Nouveaux Voyages en zigzag/Voyage à Gênes/26

La bibliothèque libre.



VINGT-SIXIÈME JOURNÉE.


Nous laissons ici un billet de remercîments pour M. Champoléon ; puis, partis au petit jour, nous croisons à deux lieues de là le 15e de ligne, qui se rend en garnison à Embrun. De toutes parts accourent des vendeurs de raisin, et, comme si nous étions du 15e de ligne, nous nous pourvoyons aux prix courants.
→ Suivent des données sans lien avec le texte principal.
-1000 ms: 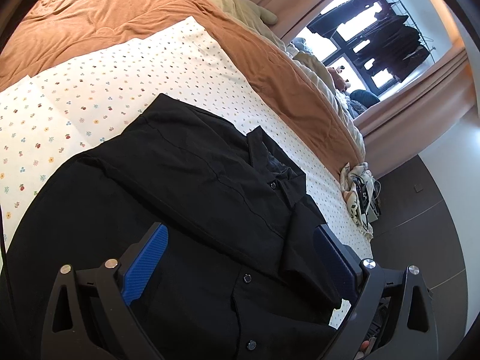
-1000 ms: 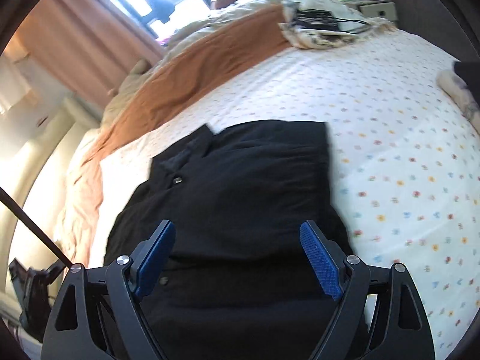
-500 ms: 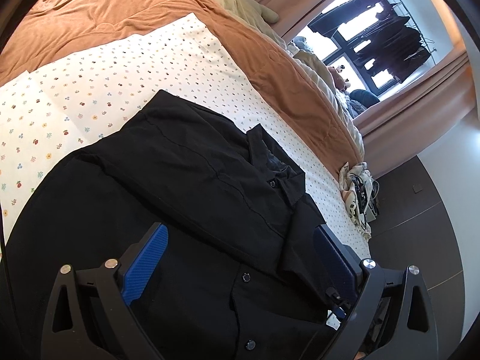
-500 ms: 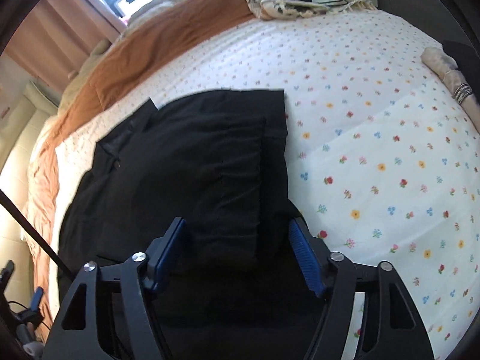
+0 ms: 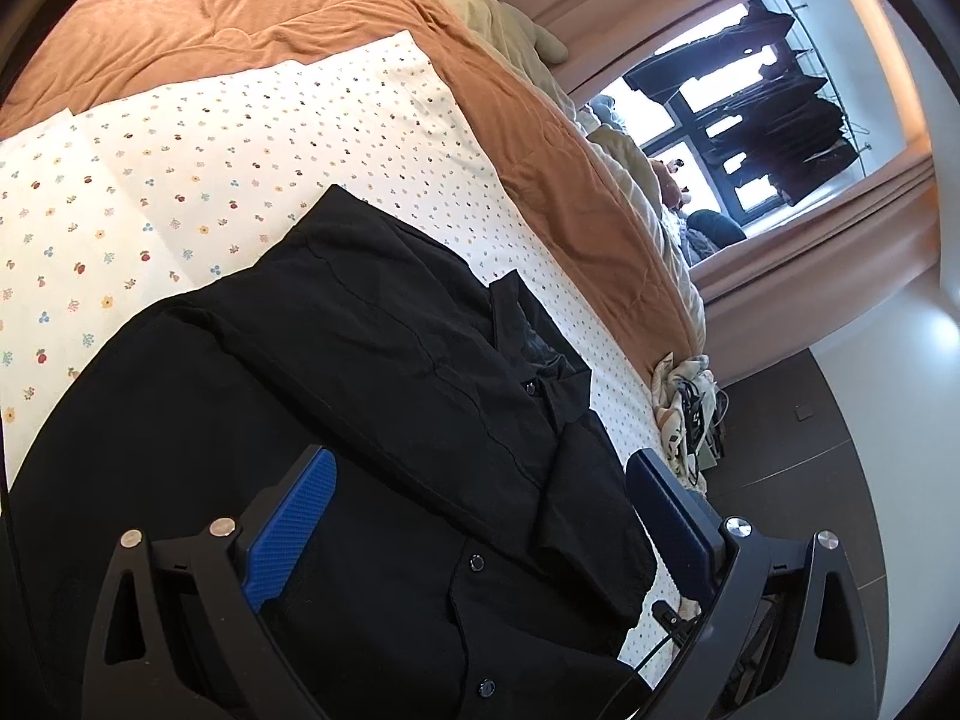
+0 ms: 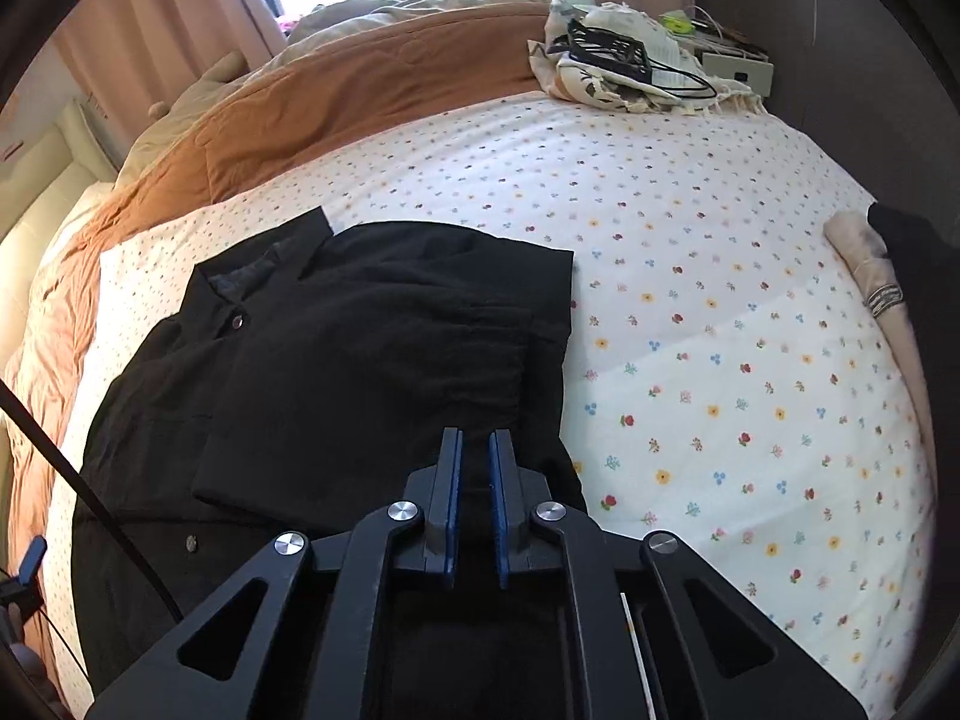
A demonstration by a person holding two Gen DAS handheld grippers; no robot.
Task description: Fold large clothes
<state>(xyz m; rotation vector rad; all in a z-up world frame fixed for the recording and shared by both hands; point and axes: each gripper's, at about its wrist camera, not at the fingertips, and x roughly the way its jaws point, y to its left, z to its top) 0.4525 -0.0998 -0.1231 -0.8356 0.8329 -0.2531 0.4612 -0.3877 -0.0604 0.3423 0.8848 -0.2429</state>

Bientôt la Mûre est devant nous, tout prés, à deux pas ; aussi nous nous moquons fort d’un naturel qui prétend que nous n’y arriverons pas avant une heure et demie de marche… Ce naturel avait raison. Voici tout à l’heure une fissure profonde, des zigzags de roule interminables, et la Mûre tout là-haut qui nous attend sans faire un pas pour venir à notre rencontre. On y arrive enfin, mais le 15e de ligue n’y a rien laissé, et nous y déjeunons de miettes.

Au delà de la Mûre s’ouvre un long ruban. Le pays est d’ailleurs assez joli, et nous suivons la rive de deux petits lacs qui, au sortir des Arabies d’où nous sortons, nous paraissent charmants. La nuit et la pluie nous atteignent en même temps, une heure avant Vizille, où nous allons descendre à la poste. À peine sommes-nous installés et en train de nous mettre à table, qu’une escouade de gendarmes commandée par un brigadier ivre investit la maison et pénètre dans la chambre à manger : « Que personne ne sorte ! Vous n’êtes pas tous là ! Du papier, de l’encre ! On va dresser le procès-verbal… » Au bout de demi-heure, en effet, le procès-verbal se trouve dressé, le souper tout froid, le sommeil le plus fort. Nous allons dormir.